Methods: One transplant kidney biopsy core was collected into a vial containing 1 mL of RNALater and analyzed by Affymetrix Human Gene 1.0 ST Array hybridization (28 869 gene probe sets). A support vector machine (SVM) with recursive feature elimination (RFE) was used to identify gene signatures capable of classifying TGP samples from normal transplant kidney biopsies without any acute or chronic Banff Allograft injury scores (Benjamini-Hochberg adjusted p < 0.05). Selected genes were then used as input to the Enrichr pathway enrichment analysis tool. DSAs were studied by Luminex single antigen beads and mean fluorescence intensity value more than 1000 were accepted as positive.
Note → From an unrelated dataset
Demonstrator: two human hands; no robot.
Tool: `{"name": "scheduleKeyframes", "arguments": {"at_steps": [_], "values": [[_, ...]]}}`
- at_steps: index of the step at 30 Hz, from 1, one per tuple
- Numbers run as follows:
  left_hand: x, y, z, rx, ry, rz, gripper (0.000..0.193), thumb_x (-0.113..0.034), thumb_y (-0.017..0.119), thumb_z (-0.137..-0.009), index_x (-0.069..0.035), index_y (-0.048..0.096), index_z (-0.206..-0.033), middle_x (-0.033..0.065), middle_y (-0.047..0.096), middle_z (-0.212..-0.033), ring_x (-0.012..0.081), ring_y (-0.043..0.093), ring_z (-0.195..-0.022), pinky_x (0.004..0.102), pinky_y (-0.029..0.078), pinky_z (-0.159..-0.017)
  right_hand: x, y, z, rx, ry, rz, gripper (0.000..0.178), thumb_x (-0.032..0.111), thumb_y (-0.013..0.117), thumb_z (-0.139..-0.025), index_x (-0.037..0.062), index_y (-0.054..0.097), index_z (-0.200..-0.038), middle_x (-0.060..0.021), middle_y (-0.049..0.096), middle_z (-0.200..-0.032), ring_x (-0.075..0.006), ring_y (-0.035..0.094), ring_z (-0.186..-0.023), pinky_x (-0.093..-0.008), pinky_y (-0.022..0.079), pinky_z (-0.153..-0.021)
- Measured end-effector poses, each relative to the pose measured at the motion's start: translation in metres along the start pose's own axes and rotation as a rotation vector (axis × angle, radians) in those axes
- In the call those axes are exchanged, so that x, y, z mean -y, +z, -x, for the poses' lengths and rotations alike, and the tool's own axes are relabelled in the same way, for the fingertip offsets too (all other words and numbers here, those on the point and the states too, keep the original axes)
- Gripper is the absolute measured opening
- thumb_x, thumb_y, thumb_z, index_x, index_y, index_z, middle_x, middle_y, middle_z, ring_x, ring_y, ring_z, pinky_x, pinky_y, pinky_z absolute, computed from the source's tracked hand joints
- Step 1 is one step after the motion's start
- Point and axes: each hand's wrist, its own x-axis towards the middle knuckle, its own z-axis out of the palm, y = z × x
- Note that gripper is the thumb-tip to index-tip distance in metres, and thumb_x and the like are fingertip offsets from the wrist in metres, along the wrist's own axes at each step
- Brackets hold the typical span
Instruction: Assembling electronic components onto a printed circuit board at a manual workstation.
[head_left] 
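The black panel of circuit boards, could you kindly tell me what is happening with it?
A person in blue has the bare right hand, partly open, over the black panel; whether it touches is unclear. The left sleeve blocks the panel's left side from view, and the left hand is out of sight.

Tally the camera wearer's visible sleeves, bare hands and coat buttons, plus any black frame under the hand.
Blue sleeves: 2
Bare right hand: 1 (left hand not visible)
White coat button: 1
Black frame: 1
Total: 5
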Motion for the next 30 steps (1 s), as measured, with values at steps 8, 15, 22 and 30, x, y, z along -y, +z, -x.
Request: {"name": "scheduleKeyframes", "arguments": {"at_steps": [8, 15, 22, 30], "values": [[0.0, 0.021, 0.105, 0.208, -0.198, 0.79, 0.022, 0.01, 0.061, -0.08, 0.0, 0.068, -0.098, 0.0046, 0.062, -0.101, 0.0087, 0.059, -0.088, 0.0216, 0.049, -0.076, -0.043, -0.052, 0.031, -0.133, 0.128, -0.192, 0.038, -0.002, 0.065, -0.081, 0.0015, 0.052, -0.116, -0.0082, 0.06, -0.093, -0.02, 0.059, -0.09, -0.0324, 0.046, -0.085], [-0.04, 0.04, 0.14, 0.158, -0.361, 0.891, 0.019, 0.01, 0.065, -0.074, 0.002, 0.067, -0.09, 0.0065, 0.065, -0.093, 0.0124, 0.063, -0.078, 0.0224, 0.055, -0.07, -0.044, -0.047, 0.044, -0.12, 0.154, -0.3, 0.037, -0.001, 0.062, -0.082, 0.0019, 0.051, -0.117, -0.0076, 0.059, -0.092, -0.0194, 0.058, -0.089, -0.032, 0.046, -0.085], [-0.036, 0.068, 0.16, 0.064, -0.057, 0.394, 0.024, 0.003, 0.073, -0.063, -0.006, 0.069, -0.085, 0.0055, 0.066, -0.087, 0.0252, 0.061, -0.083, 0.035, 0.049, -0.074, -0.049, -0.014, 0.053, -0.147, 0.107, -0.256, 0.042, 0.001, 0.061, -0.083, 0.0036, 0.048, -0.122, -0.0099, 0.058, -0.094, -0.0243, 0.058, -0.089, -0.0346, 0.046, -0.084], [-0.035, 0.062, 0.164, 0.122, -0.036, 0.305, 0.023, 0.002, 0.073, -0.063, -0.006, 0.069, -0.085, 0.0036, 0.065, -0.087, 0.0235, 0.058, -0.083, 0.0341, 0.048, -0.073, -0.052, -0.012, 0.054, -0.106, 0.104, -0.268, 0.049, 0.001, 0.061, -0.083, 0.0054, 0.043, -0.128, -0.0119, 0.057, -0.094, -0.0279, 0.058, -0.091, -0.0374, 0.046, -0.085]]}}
Results: Twenty-two TGP samples with DSA and C4d or MVI,10 TGP samples without any DSA or C4d or MVI, and 22 normal transplant kidney biopsy samples were included in analysis. Biopsies were done at a median 6.4 years (IQR, 3.3-9.8) after transplantation. Median serum creatinine level was 2.2 mg/dl (IQR, 1.7-3.1) and spot urine protein/creatinine 1.7 g/g (IQR, 0.6-3.0). 59% of patients were male, 65% black and 64% were deceased-donor kidney transplant recipients. Pathway enrichment analysis of RFE-selected genes demonstrated enrichment in 14 pathways that were mainly related to immune response, interferon-gamma, T cell mediated immunity, IL2 production, innate immunity and toll-like receptor signaling pathway as shown at the Table (p < 0.05). However, for intragraft gene expression profiles of TGP samples without any DSA or C4d or MVI, the RFE-selected genes did not show significantly enriched pathways related to immune activity as shown in TGP samples with DSA and C4d or MVI. Among the 30 enriched pathways were: lipid hydroxylation, positive regulation of epithelial and endothelial cell proliferation, positive regulation of epidermal growth factor receptor signaling pathway, negative regulation of lymphocyte migration and monocyte extravasation.
Conclusions: TGP samples without DSA or C4d, or MVI showed significantly different intragraft gene expression profiles not related to immune activity or CAMR. These results indicated that TGP is an end organ damage and could develop through different mechanisms and not all related to antibody-mediated mechanisms.